Sweaty palms. Heart beating fast. The noise around you seems a little garbled. You’re nervous. You’re patiently (or not so patiently) waiting for your name to be called. You finally hear your name and you take a deep breath before standing and turning around, forcing yourself to smile, hoping that it looks less feral than it feels. You need to make a good impression because the person you are smiling at could be your boss…
Interviewing can be the absolute worst experience. However, it doesn’t need to be. Here are three ways you can make your interviewing experiences great (or at least less terrible).
First—prepare. That may seem cliché, but preparation can go a long way to calming your nerves when it comes to interviewing. Alexander Graham Bell said, “Before anything else, preparation is the key to success.” You can prepare for your interview in a number of ways:
- Ask your friends to do a mock interview with you
- Use daily affirmations to motivate yourself
- Spend some time getting ready and choosing your outfit
- Listen to upbeat and motivational music on your way to the interview
- Create PAR stories before you go. Create at least two of these stories that you can comfortably share at a moments notice. Make the stories short and simple.
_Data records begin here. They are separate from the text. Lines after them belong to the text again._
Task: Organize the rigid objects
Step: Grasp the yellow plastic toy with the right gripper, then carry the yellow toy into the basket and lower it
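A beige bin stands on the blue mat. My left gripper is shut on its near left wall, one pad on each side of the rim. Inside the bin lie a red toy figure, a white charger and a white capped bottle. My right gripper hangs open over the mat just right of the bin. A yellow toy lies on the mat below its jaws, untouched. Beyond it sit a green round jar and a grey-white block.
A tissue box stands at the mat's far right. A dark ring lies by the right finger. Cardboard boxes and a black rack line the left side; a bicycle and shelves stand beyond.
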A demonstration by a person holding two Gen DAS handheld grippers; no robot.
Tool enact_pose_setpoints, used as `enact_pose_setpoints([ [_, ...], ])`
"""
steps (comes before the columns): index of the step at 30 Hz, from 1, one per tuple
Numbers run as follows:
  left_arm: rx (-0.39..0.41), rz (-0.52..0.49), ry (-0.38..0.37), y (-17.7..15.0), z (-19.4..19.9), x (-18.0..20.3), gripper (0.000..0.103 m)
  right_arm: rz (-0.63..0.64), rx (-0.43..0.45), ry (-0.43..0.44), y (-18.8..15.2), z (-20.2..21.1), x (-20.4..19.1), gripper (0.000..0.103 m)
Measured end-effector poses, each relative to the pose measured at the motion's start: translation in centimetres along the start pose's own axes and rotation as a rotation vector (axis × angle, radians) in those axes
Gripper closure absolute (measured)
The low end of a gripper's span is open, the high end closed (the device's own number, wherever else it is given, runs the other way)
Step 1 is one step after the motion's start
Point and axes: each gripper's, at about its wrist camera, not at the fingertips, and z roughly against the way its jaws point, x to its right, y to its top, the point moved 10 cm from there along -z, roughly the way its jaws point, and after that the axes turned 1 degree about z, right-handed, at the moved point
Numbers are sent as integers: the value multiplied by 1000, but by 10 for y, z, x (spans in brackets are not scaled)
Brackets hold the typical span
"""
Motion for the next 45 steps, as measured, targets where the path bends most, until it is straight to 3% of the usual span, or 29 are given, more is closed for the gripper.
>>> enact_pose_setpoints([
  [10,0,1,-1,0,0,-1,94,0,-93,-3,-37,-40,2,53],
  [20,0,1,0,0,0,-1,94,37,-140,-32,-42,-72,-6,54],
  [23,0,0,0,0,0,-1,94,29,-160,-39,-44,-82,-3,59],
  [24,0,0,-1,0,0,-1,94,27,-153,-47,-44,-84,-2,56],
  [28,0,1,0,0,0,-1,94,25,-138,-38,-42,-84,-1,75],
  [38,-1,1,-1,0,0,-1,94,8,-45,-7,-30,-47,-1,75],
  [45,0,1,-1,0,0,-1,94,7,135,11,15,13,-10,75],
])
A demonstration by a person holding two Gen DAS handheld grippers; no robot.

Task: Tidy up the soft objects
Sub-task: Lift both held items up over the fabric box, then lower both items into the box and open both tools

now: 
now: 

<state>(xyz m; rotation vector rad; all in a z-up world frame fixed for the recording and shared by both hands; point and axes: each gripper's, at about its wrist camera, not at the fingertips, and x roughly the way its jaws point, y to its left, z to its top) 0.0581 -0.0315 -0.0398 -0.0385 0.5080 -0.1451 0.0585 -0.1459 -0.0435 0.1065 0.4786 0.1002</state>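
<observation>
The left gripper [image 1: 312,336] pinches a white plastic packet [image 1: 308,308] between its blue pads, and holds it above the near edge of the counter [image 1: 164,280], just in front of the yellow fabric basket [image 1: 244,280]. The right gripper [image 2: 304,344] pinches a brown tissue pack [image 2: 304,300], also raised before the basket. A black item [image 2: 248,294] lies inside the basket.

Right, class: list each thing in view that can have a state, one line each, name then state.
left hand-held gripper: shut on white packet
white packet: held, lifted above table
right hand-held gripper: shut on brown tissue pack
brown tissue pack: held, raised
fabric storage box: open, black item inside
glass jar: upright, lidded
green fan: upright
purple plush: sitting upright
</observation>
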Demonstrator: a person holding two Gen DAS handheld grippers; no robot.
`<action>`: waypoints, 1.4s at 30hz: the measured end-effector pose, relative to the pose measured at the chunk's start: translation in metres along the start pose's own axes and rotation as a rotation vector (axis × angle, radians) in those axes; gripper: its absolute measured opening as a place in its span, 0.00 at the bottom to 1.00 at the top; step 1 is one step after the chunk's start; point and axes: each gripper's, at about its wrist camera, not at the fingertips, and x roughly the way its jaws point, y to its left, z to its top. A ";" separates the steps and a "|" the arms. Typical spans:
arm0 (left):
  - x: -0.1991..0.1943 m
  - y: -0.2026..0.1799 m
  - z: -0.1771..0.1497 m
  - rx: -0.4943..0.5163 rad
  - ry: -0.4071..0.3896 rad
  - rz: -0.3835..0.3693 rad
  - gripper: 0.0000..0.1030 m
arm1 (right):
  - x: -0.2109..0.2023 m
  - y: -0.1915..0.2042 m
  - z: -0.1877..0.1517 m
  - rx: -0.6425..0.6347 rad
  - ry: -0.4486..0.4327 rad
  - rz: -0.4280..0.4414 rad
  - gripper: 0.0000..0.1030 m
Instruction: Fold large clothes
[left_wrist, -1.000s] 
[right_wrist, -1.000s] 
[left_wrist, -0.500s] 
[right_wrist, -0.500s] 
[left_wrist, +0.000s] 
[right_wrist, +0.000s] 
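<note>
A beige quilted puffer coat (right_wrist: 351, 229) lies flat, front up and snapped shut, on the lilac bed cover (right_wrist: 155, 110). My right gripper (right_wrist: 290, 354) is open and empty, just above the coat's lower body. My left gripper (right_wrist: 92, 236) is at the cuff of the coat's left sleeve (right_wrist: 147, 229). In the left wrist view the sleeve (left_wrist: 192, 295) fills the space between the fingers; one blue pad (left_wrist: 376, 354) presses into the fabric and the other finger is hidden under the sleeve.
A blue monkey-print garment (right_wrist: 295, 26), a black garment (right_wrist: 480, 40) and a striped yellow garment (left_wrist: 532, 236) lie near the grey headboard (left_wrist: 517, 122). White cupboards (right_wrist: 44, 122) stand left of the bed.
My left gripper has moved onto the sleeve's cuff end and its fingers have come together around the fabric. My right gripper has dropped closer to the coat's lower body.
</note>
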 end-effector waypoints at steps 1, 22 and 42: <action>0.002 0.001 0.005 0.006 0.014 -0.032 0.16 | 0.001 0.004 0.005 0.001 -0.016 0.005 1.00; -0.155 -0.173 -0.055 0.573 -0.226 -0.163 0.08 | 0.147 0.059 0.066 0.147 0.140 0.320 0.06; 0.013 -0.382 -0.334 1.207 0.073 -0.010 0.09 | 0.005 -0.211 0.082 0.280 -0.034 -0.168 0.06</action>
Note. A PAR story is a story where you outline a problem, an action, and a resolution. To create one of these stories, look back at your experiences and identify a place where you faced a problem or a challenge. What action did you take to rectify the problem or create a solution? How did the problem get resolved? What benefits came from your work on the issue?
All of these things will help you feel more comfortable and ready when the actual interview starts, which will in turn allow you to put your best foot forward during the interview.
Second—learn about the company. When you know absolutely nothing about a company, it absolutely shows (trust me). The interviewer will be impressed if you have some sort of knowledge about the company and what the company’s goals are. By learning about the company, you are showing the interviewer that you care, this can also help you avoid any curveball questions about things you would improve about the company if you worked there. Spend some time figuring out what you like and don’t like about the company. Having genuine answers will help you be more yourself, which leads us into the third point.
Third—be yourself. When you are interviewing, it is often so tempting to put on a front, trying to present yourself in a certain way. This can be good, to an extent. Make sure you are showing your best self, but don’t take it so far as to try to be something you’re not. Allow your quirks to show through. This is especially important because if you get hired, you don’t want everyone to be surprised when they have to re-meet the actual you on your first day of work.
When you are done with the interview, leave the interview knowing you did your very best. Leave everything from the interview, the stress, the nerves, and any other emotions behind when you leave. You did your best! That’s what matters. Remember that even if you don’t get hired, you did get more experience and learned about what you can do better in your next interview.
Interviewing doesn’t have to be bad. You can make each of your interviews an experience to learn and an experience to grow. Don’t sell yourself short, sell yourself well. You’re going to do great!